Le Scaphandre et le papillon de Julian Schnabel

Couler comme un scaphandrier dans l’eau, être prisonnier de son corps. Jean-Dominique Bauby dit Jean-Do, rédacteur en chef du magazine Elle, éprouve cette double sensation lorsqu’il se réveille à l’hôpital, après trois semaines de coma suite à un accident cardio-vasculaire. Le journaliste est atteint du « locked-in-syndrome ». Tout son corps est paralysé à une exception près : son œil gauche. Rapidement, l’organe représentera son seul moyen de communication. En battant des cils, Jean-Do sera en mesure de « parler » avec son équipe soignante et ses proches, mais aussi de dicter un livre liée à son expérience, « Le Scaphandre et le papillon » (Editions Robert Laffont 1997). Dix jours après parution, Jean-Do s’éteindra.
Vu le sujet, des précautions sont toutefois prises. La langue, par exemple. Dans le bonus du DVD, le réalisateur, interviewé par Laurent Weil, journaliste ciné à Canal + , parle de son intérêt pour que le film se fasse en français. « J'ai toujours été convaincu que ce film devait être tourné en français. C’est l’itinéraire d’un Français dans un hôpital français. Je ne pense pas que j’aurais pu tourner le film ailleurs qu’en France. » Lors de la préparation, il rencontre d'ailleurs, à l'hôpital de Berck-sur-Mer, l’équipe médicale en charge du malade à l’époque et ceux qui l’ont connu.
Après, il y a l’imagination. Celle de Jean-Do (campé par le tout juste césarisé Mathieu Amalric) : « À part mon œil, il y a deux choses qui ne sont pas paralysées : mon imagination et ma mémoire. Ce sont les deux seuls moyens de m'évader de mon scaphandre. Je peux imaginer n'importe quoi, n'importe qui. Rendre visite à la femme que j'aime, vivre mes rêves d'enfant et mes ambitions d'adulte » . Celle définie par Julian Schnabel : « Tout ce que le personnage pouvait imaginer devenait possible. Cette forme de déconstruction a structuré le film en me laissant la liberté de faire ce que je voulais ». C'est-à-dire ? Faire intervenir, dans le film, des photos de Marlon Brando, des images de montagne, de corrida, de scaphandres, d'impératrice, de danseur,... La pression se libère du corps, le fantasme commence et virevolte d'une image à l'autre, tel un papillon.

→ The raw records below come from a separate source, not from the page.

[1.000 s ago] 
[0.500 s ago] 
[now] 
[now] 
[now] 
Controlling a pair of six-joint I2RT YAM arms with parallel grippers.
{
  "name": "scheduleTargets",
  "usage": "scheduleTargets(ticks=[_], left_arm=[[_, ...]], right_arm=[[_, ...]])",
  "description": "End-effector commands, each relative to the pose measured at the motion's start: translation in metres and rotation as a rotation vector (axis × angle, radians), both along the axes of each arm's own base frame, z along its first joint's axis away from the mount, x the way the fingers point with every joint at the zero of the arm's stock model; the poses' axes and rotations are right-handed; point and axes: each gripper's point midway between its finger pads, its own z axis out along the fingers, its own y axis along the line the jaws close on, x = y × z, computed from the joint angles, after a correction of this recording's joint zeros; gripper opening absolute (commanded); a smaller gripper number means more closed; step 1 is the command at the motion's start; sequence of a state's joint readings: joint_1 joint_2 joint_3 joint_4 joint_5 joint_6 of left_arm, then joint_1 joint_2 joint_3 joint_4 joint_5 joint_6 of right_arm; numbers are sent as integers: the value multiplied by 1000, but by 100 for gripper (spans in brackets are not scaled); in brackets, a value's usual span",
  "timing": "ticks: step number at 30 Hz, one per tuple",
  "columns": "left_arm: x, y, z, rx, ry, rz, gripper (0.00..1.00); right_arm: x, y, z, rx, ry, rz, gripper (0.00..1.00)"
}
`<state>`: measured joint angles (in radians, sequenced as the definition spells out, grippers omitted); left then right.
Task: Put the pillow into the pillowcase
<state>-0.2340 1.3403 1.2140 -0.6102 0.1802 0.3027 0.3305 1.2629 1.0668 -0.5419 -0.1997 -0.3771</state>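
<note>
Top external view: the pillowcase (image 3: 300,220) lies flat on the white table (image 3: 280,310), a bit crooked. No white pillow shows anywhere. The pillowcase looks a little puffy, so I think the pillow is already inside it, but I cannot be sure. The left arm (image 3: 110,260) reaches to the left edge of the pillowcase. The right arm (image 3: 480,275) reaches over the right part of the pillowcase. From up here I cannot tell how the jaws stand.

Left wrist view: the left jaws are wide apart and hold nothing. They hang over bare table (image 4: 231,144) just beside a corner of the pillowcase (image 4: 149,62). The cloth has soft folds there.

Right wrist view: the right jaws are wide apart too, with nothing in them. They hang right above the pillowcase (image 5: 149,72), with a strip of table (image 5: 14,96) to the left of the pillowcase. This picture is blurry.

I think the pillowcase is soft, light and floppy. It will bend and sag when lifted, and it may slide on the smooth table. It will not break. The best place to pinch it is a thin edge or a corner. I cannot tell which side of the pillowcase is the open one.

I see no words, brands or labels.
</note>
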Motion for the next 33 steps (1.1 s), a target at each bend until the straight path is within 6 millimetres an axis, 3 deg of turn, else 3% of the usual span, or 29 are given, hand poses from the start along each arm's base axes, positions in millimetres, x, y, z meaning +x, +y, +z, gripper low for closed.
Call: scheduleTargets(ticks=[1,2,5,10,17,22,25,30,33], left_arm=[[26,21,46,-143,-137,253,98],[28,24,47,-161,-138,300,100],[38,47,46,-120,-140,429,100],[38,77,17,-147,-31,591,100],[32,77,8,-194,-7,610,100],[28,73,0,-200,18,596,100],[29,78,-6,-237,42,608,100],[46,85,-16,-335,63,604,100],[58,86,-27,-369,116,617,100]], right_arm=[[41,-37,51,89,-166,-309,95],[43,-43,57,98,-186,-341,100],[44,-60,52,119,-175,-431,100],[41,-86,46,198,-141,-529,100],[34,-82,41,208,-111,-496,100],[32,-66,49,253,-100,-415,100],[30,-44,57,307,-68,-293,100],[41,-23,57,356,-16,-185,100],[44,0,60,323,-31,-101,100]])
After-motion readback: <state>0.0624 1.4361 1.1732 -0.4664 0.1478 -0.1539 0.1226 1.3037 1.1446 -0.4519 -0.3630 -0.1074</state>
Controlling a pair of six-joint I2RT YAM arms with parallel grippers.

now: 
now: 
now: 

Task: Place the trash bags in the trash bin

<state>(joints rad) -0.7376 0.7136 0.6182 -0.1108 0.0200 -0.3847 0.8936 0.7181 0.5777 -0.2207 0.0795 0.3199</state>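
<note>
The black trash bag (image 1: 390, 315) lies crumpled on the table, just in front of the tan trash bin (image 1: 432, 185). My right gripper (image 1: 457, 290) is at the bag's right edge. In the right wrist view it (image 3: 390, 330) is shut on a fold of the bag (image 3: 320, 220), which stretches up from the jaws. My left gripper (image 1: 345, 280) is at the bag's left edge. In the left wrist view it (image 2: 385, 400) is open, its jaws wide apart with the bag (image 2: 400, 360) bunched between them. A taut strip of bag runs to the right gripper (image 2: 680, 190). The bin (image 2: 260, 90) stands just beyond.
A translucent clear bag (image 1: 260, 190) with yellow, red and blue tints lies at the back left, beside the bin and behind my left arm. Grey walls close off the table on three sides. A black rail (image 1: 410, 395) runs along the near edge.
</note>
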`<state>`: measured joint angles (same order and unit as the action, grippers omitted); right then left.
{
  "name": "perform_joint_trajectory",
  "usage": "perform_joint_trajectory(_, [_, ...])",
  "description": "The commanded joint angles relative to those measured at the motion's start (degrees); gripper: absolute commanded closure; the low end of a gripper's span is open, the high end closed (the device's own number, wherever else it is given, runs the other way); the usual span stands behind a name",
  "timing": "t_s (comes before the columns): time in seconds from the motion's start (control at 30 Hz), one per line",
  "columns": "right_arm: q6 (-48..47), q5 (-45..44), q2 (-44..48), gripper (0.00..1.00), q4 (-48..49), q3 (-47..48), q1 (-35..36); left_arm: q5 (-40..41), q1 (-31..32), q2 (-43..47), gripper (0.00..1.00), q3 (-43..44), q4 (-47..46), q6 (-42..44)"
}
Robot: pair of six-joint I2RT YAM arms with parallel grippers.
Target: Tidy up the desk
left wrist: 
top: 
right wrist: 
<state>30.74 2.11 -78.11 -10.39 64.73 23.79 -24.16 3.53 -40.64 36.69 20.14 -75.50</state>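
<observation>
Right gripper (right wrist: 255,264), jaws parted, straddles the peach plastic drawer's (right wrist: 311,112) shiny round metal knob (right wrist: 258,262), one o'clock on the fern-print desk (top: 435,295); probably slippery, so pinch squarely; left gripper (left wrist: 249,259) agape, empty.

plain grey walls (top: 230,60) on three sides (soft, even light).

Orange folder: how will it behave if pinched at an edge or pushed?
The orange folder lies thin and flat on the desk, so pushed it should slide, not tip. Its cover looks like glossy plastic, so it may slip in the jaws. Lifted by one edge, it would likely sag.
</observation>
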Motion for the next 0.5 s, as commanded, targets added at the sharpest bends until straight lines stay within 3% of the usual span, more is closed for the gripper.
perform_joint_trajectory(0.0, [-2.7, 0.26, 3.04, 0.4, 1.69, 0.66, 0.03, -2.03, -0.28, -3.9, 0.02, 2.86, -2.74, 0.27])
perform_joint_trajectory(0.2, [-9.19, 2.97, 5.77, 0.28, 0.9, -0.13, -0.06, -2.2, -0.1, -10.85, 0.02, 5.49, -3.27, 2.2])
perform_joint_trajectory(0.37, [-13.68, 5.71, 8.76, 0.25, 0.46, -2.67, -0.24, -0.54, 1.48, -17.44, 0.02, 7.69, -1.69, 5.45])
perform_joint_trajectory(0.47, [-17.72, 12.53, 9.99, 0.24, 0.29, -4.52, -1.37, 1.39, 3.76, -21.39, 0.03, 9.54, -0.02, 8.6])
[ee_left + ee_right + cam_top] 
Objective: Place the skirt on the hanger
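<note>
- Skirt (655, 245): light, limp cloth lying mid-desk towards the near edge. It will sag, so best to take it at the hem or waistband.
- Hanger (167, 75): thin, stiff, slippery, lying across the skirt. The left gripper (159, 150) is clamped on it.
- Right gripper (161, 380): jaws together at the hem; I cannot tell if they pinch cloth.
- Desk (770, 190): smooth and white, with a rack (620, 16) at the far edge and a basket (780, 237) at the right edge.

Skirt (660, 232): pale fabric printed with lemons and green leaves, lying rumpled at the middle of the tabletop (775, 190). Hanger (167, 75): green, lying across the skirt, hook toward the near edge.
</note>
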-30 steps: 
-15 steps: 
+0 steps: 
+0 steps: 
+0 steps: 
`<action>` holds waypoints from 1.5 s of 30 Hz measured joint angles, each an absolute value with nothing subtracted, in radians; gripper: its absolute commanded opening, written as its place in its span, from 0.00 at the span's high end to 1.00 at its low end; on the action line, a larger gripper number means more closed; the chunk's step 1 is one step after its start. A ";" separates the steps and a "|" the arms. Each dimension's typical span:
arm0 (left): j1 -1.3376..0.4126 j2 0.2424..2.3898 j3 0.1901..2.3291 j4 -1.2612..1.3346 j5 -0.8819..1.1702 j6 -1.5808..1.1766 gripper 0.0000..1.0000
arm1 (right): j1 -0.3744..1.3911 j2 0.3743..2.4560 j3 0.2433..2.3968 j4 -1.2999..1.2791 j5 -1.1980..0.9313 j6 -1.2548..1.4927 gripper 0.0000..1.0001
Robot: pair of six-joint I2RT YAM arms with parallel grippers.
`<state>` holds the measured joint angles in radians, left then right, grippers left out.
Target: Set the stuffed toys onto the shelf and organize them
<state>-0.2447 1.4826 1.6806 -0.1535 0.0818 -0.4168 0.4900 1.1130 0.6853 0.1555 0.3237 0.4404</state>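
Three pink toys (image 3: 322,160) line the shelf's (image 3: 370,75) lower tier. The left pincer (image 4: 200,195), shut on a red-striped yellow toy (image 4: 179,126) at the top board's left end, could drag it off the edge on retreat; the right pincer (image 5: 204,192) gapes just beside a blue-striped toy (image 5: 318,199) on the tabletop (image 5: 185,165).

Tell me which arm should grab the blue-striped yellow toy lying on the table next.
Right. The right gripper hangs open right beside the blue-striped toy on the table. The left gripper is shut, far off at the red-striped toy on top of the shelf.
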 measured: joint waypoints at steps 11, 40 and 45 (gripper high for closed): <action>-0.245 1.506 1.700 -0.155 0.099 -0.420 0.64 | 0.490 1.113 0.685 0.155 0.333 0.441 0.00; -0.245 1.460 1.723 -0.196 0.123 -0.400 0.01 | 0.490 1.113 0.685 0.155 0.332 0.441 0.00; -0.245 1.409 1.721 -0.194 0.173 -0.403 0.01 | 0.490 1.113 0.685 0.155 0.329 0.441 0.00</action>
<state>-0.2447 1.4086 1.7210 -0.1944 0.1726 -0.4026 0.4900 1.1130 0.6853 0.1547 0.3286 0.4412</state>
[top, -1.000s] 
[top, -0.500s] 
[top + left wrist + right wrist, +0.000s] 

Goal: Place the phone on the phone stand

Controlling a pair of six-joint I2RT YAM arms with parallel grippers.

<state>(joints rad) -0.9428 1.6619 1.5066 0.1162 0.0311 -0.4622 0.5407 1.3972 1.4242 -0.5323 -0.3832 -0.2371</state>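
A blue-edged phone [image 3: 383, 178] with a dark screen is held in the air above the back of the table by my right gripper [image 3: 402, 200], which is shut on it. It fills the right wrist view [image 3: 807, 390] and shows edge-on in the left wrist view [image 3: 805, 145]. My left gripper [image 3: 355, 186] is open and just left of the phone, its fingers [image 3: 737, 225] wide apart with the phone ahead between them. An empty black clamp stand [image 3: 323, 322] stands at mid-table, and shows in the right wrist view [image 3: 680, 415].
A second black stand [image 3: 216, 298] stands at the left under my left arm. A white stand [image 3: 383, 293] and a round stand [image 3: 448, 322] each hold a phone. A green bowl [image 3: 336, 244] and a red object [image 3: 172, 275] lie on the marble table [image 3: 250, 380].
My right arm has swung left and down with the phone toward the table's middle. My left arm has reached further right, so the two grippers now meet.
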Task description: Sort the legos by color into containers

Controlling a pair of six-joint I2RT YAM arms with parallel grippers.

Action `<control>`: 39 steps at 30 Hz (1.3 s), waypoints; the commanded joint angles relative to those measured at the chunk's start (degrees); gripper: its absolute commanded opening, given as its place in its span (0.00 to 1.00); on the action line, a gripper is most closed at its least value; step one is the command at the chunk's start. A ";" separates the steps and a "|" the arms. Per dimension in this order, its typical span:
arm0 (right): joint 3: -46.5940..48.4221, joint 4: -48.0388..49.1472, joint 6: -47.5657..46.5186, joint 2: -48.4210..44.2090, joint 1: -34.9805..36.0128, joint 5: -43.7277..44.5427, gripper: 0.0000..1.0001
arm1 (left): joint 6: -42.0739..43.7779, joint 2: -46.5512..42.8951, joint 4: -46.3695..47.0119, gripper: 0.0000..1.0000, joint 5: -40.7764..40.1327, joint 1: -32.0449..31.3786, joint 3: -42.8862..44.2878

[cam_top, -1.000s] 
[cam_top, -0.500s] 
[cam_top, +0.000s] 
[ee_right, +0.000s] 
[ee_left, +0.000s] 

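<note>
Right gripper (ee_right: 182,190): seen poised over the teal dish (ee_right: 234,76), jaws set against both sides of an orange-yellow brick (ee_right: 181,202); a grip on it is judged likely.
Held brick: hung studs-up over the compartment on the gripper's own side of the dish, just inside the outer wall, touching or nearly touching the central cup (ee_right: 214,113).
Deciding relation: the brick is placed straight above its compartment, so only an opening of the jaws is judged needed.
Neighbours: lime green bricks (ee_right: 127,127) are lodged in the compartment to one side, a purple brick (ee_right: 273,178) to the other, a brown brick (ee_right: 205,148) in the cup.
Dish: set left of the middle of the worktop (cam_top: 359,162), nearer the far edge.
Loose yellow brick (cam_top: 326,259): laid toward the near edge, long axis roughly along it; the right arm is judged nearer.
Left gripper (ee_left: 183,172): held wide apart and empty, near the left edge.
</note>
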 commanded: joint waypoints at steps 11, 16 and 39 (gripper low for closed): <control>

Par moments, l'évasion s'arrête et le réel reprend. On se raccroche alors à cet œil unique, central, mais aussi à la voix-off profonde de Mathieu Amalric. Schnabel, toujours : « Bauby ne pouvait pas parler, mais il communiquait avec sa paupière gauche. Dans le film, le spectateur peut l'entendre par le biais de la voix-off. Aucun des personnages du film ne sait ce qui se passe dans la tête de ce type, mais le spectateur le sait, car il entend ses pensées. » Les personnages ? Autour de Mathieu Amalric, il y a Emmanuelle Seigner, Marie-Josée Croze, Anne Consigny, Patrick Chesnais, Niels Arestrup, Olatz Lopez Garmendia, Jean-Pierre Cassel, Marina Hands et Max von Sydow. Rien que ça. Et nous, public confident d'une humanité et d'un humour préservés.
En DVD : Le Scaphandre et le papillon de Julian Schnabel. Bonus : Interview de Laurent Weil, bande-annonce, Promo Réel de Berlin, galerie photo signée Etienne George. Distribution : Melimedias.